= EXERCISE =
Retype the complete listing without any change.

Start of SUPPLIED DATA

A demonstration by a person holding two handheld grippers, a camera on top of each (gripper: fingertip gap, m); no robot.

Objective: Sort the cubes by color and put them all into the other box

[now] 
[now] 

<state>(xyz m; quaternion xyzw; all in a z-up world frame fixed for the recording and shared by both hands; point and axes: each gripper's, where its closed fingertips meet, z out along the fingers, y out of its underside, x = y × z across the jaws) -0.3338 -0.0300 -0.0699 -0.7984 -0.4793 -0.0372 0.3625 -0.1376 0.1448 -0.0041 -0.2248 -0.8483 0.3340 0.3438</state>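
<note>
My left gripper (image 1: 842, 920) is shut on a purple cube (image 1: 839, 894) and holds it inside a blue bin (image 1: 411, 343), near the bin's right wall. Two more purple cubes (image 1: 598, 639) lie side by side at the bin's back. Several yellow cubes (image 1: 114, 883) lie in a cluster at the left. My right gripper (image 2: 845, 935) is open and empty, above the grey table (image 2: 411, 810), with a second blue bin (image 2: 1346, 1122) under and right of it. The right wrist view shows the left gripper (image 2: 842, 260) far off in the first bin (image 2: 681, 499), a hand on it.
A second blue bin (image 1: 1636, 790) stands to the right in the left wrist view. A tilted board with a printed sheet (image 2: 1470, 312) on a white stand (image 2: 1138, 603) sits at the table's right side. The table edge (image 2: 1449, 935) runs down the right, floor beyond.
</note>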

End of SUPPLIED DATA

= REPLY TO THE EXERCISE =
A demonstration by a person holding two handheld grippers, a camera on top of each (gripper: fingertip gap, m); no robot.

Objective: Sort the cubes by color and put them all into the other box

[now] 
[now] 

<state>(xyz m; quaternion xyzw; all in a z-up world frame fixed for the recording and shared by both hands; point and axes: each gripper's, where its closed fingertips meet, z out along the fingers, y out of its underside, x = y × z across the jaws) -0.3338 -0.0300 -0.0699 -0.7984 -0.4793 -0.0372 0.3625 -0.1376 0.1448 -0.0041 -0.2248 -0.8483 0.3340 0.3438</state>
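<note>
My left gripper (image 1: 842, 920) is shut on a purple cube (image 1: 839, 894) and holds it inside a blue bin (image 1: 411, 343), near the bin's right wall. Two more purple cubes (image 1: 598, 639) lie side by side at the bin's back. Several yellow cubes (image 1: 114, 883) lie in a cluster at the left. My right gripper (image 2: 845, 935) is open and empty, above the grey table (image 2: 411, 810), with a second blue bin (image 2: 1346, 1122) under and right of it. The right wrist view shows the left gripper (image 2: 842, 260) far off in the first bin (image 2: 681, 499), a hand on it.
A second blue bin (image 1: 1636, 790) stands to the right in the left wrist view. A tilted board with a printed sheet (image 2: 1470, 312) on a white stand (image 2: 1138, 603) sits at the table's right side. The table edge (image 2: 1449, 935) runs down the right, floor beyond.
</note>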

What was asked now has a complete answer.